В гостинице не было воды. Выяснилось, что ее нет во всем городке по причине какой-то поломки на местной водокачке. И вот тут Жюль вдруг проявил себя. Он оказался на все руки мастер – не пойму, почему он занялся уголовщиной, – и отремонтировал водяную помпу. А потом, опять же не знаю что на него нашло, ссудил денег на замену оборудования, из своей доли. Но на этом вспышка его благородства не кончилась. В ее порыве Жюль совершил главную ошибку – дал концерт игры на скрипке. Он так играл, что местные матроны плакали.
– Не жалеешь, что пошел на это дело? – спросил у меня Филипп, когда мы, стоя в толпе, слушали игру Жюля.
Мы все тогда расслабились. Париж был далеко, а Швейцарию, казалось, можно увидеть с крыши гостиницы.
– У меня не спрашивали, сунули в руки автомат – и давай! А ты зачем пошел на это? – спросил в свою очередь я. – Ведь нас могли убить дважды. Сначала террористы, потом эти…
– Я сразу смекнул, чем все кончится, еще в тюрьме. Потому и посадил тебя в кусты, – сказал Филипп.
– Смекнул, а все-таки согласился.
– Мне светило пятнадцать лет. Что бы ты выбрал: выйти после такого срока больным стариком, протянуть еще лет семь и умереть в нищете или столько же лет пожить молодым и обеспеченным. А если повезет, то и больше?
Потом были танцы. А час спустя нам пришлось бежать. Хорошо, что городишко стоял на горе, и я вовремя заметил полицейский автомобиль. Мы побежали в разные стороны. На прощание Филипп дал мне адрес в Женеве. Не знаю, что стало с остальными, но я сумел пересечь швейцарскую границу. Но до Женевы не дотянул. Меня взяли в Ньоне. Так что Женевское озеро я все-таки увидел.
– А деньги? – спросил я.
– Деньги в последний момент удалось сбросить в депозитное хранилище. На меня уже шла облава в городке. Служащий хранилища понял что к чему. Тогда я выложил ему полмиллиона. И он принял на хранение оставшийся миллион триста тысяч.
Меня взяли спустя десять минут, после того как я вышел из хранилища, но ключ от бокса к тому времени был уже спрятан.
– А приступы? – спросил я.
– Что приступы? – не понял Холст.
– Они тебе не мешали?
– Я предупредил Филиппа и сказал, что со мной делать в случае чего. Но он утверждал, что никаких приступов не было.
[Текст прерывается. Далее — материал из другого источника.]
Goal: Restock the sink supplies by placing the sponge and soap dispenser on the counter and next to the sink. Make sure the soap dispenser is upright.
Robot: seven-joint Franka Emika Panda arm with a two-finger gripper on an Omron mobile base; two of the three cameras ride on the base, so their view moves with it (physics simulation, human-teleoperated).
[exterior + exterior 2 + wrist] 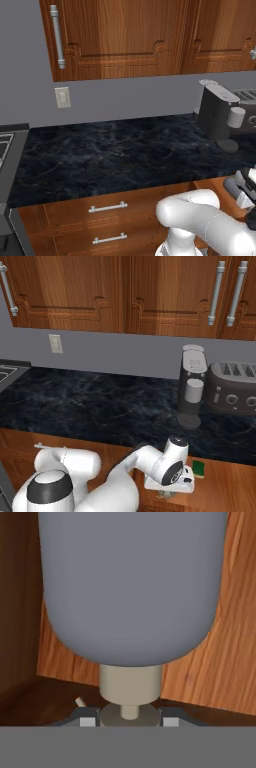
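Hand view: soap dispenser [131,587] neck sits between the closed fingers [88,722].

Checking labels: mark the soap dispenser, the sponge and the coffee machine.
soap dispenser [131,587], hand view, grey body.
sponge [199,468], right base view, green top.
coffee machine [193,387], right base view, front.

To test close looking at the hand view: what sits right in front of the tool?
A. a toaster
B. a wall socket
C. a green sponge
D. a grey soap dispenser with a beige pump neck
D: the grey soap dispenser looms in the hand view, its beige pump neck toward the tool, wood panels behind it.
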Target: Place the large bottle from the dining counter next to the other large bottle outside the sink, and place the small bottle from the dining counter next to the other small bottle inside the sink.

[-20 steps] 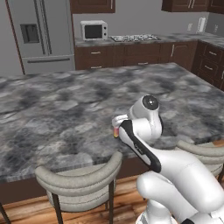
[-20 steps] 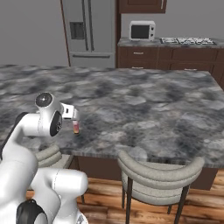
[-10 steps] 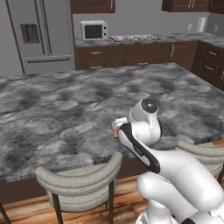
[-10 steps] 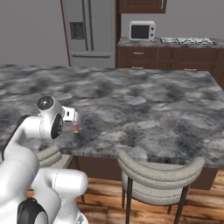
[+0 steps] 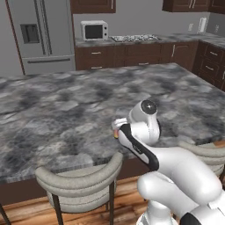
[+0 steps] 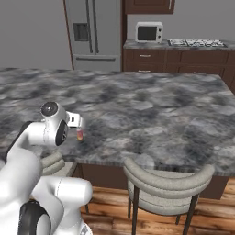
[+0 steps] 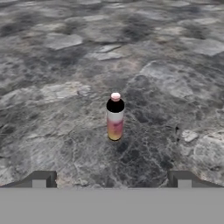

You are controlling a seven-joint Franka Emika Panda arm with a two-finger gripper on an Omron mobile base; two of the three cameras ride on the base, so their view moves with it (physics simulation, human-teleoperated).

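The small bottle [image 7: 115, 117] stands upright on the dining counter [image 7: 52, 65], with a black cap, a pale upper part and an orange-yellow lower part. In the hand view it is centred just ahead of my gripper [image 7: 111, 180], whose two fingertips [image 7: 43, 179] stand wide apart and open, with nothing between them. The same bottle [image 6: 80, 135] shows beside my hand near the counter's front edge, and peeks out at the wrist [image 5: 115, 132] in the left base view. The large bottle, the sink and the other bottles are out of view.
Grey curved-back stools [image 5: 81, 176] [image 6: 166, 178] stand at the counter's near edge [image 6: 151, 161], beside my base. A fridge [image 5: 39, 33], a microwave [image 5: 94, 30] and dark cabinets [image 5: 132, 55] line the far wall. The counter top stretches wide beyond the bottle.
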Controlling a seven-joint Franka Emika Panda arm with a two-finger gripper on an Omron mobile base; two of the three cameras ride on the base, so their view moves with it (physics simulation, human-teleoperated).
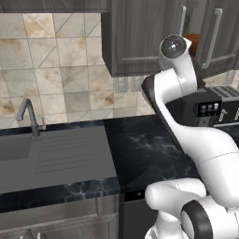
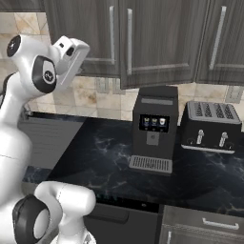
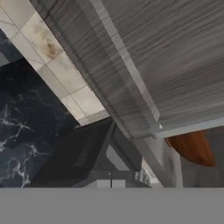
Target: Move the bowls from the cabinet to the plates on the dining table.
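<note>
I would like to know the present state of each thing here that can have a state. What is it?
cabinet: one door ajar
brown bowl: inside the cabinet, seen through the gap, not held
gripper: jaws shut, near the cabinet doors
faucet: off, no water running
coffee machine: display lit, no cup on its tray
toaster: slots empty

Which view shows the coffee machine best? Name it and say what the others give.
The right base view: the coffee machine stands whole and front-on on the counter, beside the toaster. In the left base view the arm covers most of it; the hand view gives its dark top from above.
</note>
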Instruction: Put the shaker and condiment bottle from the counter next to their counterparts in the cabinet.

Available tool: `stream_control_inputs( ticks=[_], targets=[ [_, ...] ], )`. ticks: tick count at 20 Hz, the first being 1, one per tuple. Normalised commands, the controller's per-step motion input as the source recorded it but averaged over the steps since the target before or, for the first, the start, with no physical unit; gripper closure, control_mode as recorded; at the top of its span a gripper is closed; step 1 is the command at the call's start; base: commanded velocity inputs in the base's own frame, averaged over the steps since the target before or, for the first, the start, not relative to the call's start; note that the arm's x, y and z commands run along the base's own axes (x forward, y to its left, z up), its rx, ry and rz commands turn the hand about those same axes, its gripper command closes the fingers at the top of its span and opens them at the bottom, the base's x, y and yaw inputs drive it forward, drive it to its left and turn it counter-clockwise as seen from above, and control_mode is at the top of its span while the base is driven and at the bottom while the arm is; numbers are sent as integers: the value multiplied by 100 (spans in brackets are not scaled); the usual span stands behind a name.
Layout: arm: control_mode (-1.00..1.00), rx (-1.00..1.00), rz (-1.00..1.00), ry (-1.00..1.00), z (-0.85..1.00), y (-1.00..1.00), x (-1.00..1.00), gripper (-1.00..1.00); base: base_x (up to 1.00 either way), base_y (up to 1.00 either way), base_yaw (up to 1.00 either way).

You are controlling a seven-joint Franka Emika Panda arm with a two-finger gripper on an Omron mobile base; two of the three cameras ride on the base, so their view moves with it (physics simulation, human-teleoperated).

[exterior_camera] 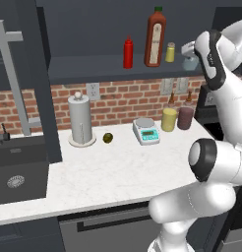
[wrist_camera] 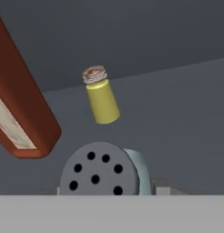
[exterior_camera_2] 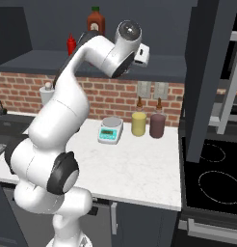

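white marble bench across the lower half of the left base view, dark front below, red brick behind. dark slate cabinet above it at 12 o'clock, one broad flat shelf, open. white arm rising from 5 o'clock in the left base view and bending up to the shelf at 2 o'clock, hand at shelf level just right of the yellow shaker.

on the shelf, left to right: condiment bottle, small, bright red, upright with pointed nozzle; tall brown-red sauce bottle with pale label, just beside it at its 3 o'clock; small yellow shaker next along, near but apart from the tall bottle.

shaker held at the hand, dark grey perforated cap facing the hand camera at 6 o'clock, pale blue-grey body showing at the cap's right edge. in the left base view, pale body just visible at the hand, right of the yellow shaker, at shelf height; touching the shelf or not, cannot tell. fingers pinching the shaker, tips pale grey at either side of the cap, narrow gap set by its body. in the hand view, yellow shaker at 12 o'clock of the cap, tilted by the camera's roll, and sauce bottle at 10 o'clock.

on the bench: paper towel roll on its stand at 9 o'clock of centre; small scale near the wall; yellow jar and dark maroon jar side by side at its 3 o'clock; small dark olive fruit between roll and scale.
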Motion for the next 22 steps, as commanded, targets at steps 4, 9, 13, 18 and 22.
stream_control_inputs(
  ticks=[4,9,13,18,22],
  targets=[
    [-100,0,0,0,0,4,2,100,0,0,0],
    [-100,0,0,0,0,-28,36,100,0,0,0],
    [-100,0,4,2,0,-64,79,100,0,0,0],
    [-100,0,2,4,0,-36,65,100,0,0,0],
    [-100,0,0,0,0,0,0,100,0,0,0]
  ],
)
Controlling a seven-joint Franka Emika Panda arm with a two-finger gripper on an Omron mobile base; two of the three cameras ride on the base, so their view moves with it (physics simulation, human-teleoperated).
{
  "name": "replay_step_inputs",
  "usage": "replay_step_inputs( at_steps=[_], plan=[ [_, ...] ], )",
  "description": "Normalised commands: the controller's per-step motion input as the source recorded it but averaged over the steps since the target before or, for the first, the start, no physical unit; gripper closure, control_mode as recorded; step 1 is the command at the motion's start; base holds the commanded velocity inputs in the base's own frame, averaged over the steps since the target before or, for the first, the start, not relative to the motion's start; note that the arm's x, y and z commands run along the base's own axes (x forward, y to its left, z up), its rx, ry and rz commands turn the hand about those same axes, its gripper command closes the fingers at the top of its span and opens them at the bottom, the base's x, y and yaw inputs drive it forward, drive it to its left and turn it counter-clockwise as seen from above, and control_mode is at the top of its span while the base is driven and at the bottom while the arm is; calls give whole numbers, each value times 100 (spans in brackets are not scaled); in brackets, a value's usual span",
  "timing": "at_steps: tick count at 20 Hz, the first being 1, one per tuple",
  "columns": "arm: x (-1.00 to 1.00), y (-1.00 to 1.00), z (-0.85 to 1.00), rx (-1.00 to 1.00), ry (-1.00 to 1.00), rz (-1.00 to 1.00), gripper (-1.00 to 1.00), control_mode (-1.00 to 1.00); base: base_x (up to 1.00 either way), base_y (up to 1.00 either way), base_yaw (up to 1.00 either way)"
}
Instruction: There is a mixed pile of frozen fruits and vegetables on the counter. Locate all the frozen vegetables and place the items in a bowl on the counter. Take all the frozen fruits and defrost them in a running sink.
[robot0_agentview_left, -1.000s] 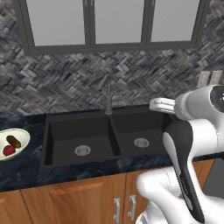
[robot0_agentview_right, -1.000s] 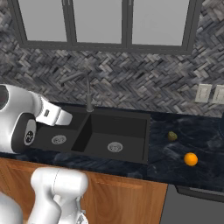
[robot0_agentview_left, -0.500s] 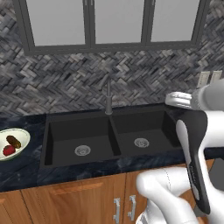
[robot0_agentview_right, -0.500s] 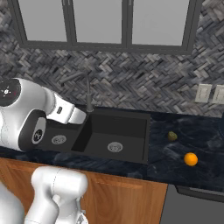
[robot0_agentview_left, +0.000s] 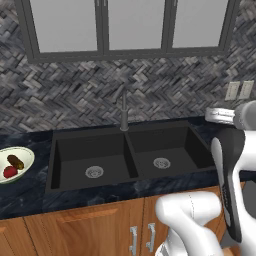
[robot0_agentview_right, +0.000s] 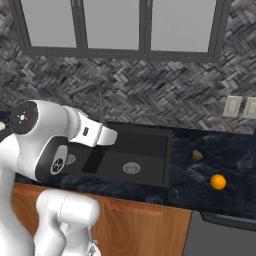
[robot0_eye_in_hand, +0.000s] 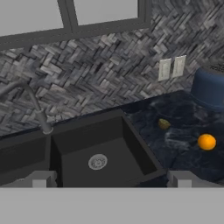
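The claw (robot0_eye_in_hand: 109, 178) hangs spread wide, empty, above the sink's (robot0_eye_in_hand: 98, 151) front rim. Right of the sink on the worktop (robot0_agentview_right: 235, 165) lies the orange ball (robot0_agentview_right: 218, 181), the olive lump (robot0_agentview_right: 197, 155) farther back; at the left end, the bowl (robot0_agentview_left: 26, 156) holds the red and brown items

A dark-framed window with frosted panes (robot0_agentview_left: 130, 25) ran above a grey herringbone tile backsplash (robot0_agentview_left: 75, 95). Two white wall outlet plates (robot0_agentview_right: 241, 107) sat on that backsplash at the right. A rounded dark blue appliance (robot0_eye_in_hand: 211, 86) stood near them.
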Motion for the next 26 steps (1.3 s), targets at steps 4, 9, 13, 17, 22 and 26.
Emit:
replay_step_inputs(
  at_steps=[4, 9, 13, 17, 22, 26],
  plan=[
    [0, -44, 0, 0, 4, -9, -100, -100, 0, 0, 0],
    [0, -35, 0, 0, 6, -11, -100, -100, 0, 0, 0],
    [0, -59, 0, 1, 12, -12, -100, -100, 0, 0, 0],
    [1, -64, -12, 2, 16, -6, -100, -100, 0, 0, 0],
    [0, -66, -1, 9, 22, -5, -100, -100, 0, 0, 0],
    [0, -52, -11, 0, 1, 0, -100, -100, 0, 0, 0]
  ],
)
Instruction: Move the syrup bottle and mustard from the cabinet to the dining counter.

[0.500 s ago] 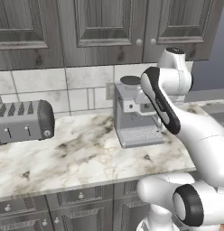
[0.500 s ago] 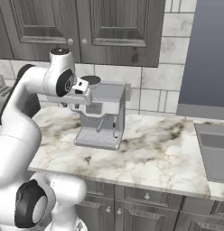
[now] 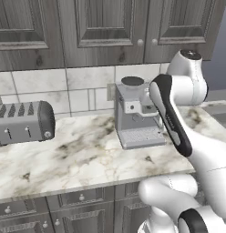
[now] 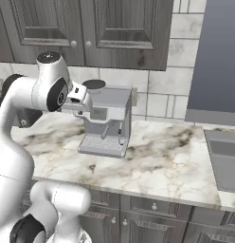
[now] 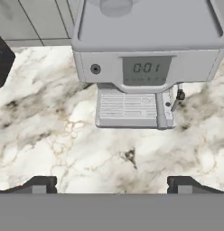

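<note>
The cabinet (image 3: 110,27) (image 4: 124,28) hangs above the counter with its dark grey raised-panel doors shut, so the syrup bottle and the mustard are hidden. The dining counter is out of view. My gripper (image 5: 113,186) is open, its two dark fingertips (image 5: 39,184) far apart with nothing between them. It hovers over the veined marble top and looks at a grey coffee machine (image 5: 147,67). In the right base view my hand (image 4: 77,100) sits just left of that machine, well below the cabinet doors.
The coffee machine (image 3: 135,113) (image 4: 106,121) stands against the tiled wall. A grey toaster (image 3: 23,122) sits at the left of this marble counter (image 3: 78,159). A sink (image 4: 223,156) lies at the right, under a tall grey panel (image 4: 219,57).
The arm's upper joint has drawn back slightly toward the base. The cabinet doors, coffee machine and toaster stand as before.
</note>
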Robot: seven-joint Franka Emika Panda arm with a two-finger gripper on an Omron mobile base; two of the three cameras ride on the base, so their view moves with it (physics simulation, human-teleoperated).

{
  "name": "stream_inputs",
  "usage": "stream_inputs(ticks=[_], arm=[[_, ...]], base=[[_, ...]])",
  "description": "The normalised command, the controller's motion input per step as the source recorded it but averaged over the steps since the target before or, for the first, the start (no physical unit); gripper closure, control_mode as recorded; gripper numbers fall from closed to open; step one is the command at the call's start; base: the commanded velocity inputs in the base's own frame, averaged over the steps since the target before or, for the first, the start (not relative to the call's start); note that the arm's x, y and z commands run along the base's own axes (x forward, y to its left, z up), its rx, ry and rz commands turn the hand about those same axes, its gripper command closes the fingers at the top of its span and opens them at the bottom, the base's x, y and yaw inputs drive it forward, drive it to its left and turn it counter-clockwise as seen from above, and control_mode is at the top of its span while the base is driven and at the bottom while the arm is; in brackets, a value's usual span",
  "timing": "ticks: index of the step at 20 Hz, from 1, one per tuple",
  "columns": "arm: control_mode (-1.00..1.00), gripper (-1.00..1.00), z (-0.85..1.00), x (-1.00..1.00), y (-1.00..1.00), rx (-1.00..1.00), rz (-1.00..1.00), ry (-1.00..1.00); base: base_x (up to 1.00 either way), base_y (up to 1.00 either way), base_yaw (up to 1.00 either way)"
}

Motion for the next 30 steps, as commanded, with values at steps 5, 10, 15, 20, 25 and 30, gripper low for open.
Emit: stream_inputs(ticks=[5, 10, 15, 20, 25, 30], arm=[[-1.00, -1.00, 0.58, -0.21, 0.00, 0.00, -0.05, -0.23], [-1.00, -1.00, 0.71, 0.00, -0.05, 0.00, -0.03, -0.03], [-1.00, -1.00, 0.68, 0.00, -0.19, 0.00, -0.02, 0.00], [-1.00, -1.00, 0.58, 0.00, -0.23, 0.00, 0.00, -0.01], [-1.00, -1.00, 0.52, 0.02, -0.16, 0.01, 0.00, -0.03], [-1.00, -1.00, 0.50, 0.10, 0.00, 0.00, 0.00, -0.03]], base=[[0.00, 0.00, 0.00], [0.00, 0.00, 0.00], [0.00, 0.00, 0.00], [0.00, 0.00, 0.00], [0.00, 0.00, 0.00], [0.00, 0.00, 0.00]])
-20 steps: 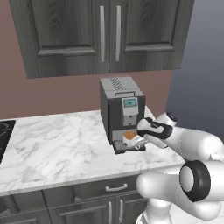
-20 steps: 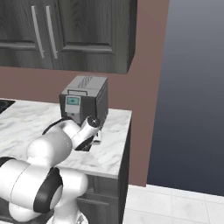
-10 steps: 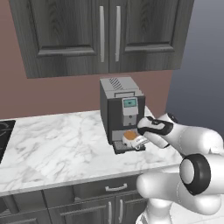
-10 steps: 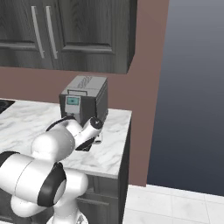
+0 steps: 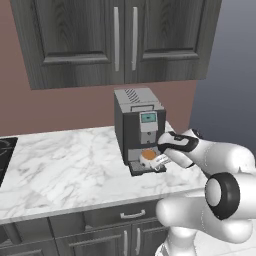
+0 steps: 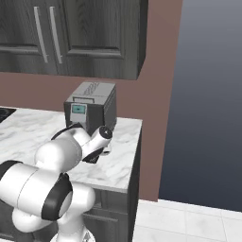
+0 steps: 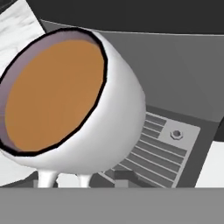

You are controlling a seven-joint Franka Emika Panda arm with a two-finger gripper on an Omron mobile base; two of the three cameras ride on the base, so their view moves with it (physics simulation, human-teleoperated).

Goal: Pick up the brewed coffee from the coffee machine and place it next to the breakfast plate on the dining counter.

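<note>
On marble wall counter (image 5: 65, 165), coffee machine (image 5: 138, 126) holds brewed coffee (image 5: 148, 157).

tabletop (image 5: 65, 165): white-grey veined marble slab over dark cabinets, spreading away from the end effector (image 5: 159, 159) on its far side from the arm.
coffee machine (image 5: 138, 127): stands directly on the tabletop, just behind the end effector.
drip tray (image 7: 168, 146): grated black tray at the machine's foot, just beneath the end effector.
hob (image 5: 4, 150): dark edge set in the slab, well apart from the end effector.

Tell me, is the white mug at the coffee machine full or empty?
Full: the hand view shows brown coffee almost up to the rim of the mug, which sits over the coffee machine's drip tray.
</note>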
– Может, они у тебя от тюремных стен? – предположил я.
Холст пожал плечами.
Мак заговорил о деле лишь спустя полторы недели, во время завтрака. Он открыл кормушку, протиснул поднос и потом долго наблюдал сквозь проем, как мы едим, не говоря ни слова. Это было не в его манере. Мы с Холстом не спеша жевали булочки, запивали их кофе и молча переглядывались. И вдруг Мак неожиданно произнес:
– Побег во время транспортировки. Убит один полицейский, двое тяжело ранены. Беглецы обнаружены спустя три недели. Один убит, второму удалось скрыться, еще двое пойманы. При убитом, а также при одном из задержанных обнаружены крупные суммы денег. У каждого по миллиону восемьсот евро, – Мак закончил говорить, сухо поджал губы и обвел нас с Холстом глазами. – Ну и что?
Холст отставил стаканчик с кофе в сторону и подошел к Маку:
– А то, что всего у нас было семь миллионов на четверых. У каждого по миллиону восемьсот евро. И заметь, Мак, при задержании у меня этой суммы не обнаружили. О чем это говорит?
– Спрятал?
– Именно. Правда, уже не миллион восемьсот, поскольку пятьсот тысяч из них пришлось отдать за хранение.
На этот раз Мак думал быстро.
– Триста тысяч! – твердо сказал он.
– Хорошо, – согласился Холст.
– Что я должен сделать? – спросил Мак, облизнув губы.
– Нам нужна информация, а также автомобиль, когда мы выберемся из тюрьмы. Иначе побег не имеет смысла.
– Как вы собираетесь выйти из камеры? – спросил Мак.
– Может, ты откроешь?
Мак покачал головой:
– Ни в коем случае. Меня сразу заподозрят. Надо бежать не в мою смену. К тому же кто тогда будет ждать вас на машине?
– Да, это так, – Холст задумчиво пощипал себя за бороду. – Хорошо. Тогда нам нужно попасть в маслобойку. Мы собираемся разобрать агрегат и через дыру проникнуть во внешний двор.
Информацию Мак принес в тот же день, во время ужина.